L’entreprise a-t-elle cherché à freiner vos investigations ?

L.H. : Oui, mais à sa manière, avec subtilité. Comme beaucoup d’autres géants de ce type, Starbucks confie sa communication à des agences mondiales. Il a fallu des semaines de négociation pour pouvoir tourner dans un nombre très réduit de cafés (deux à Londres, trois à Paris, un à Washington et deux à Shanghai), avec interdiction de parler au personnel. La quasi-totalité des salariés contactés a par ailleurs refusé de s’exprimer, même anonymement, aussi nous sommes-nous résolus à faire embaucher une collaboratrice, qui a travaillé deux mois dans un Starbucks parisien. En revanche, pour décortiquer la politique immobilière extrêmement belliqueuse de Starbucks et centrale dans sa stratégie, nous n’avons pas pu contourner le mur de silence instauré par les agents immobiliers. Seul un patron de restaurant new-yorkais, évincé brutalement par Starbucks, a bien voulu évoquer ce qui relève d’une forme de prédation. Et surtout, à mon grand regret, nos multiples demandes pour interviewer Howard Schultz, l’ex-grand patron, n’ont jamais abouti.

 

En quoi Starbucks reflète-t-il notre époque ?

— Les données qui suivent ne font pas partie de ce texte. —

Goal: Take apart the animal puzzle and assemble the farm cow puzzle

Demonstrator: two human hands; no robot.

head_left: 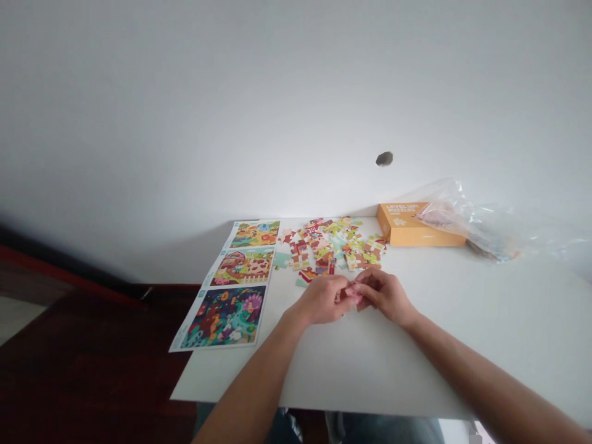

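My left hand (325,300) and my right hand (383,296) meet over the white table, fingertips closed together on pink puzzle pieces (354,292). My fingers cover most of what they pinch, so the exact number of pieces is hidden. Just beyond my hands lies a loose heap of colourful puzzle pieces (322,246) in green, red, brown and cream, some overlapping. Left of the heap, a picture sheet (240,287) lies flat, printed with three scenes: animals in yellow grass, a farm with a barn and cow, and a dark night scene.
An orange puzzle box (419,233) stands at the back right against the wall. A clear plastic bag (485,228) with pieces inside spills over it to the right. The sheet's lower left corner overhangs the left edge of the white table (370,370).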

L.H. : En 2000, dans son livre « No Logo », Naomi Klein décortiquait déjà le phénomène de ces marques qui colonisent les espaces publics et les imaginaires. Il n’a fait que s’amplifier, et Starbucks, avec sa stratégie de conquête, en est une illustration éloquente. Cela dit, nous ne sommes pas des militants, mais des journalistes, et nous signons un film exclusivement factuel. Il se contente de déconstruire une com très bien huilée.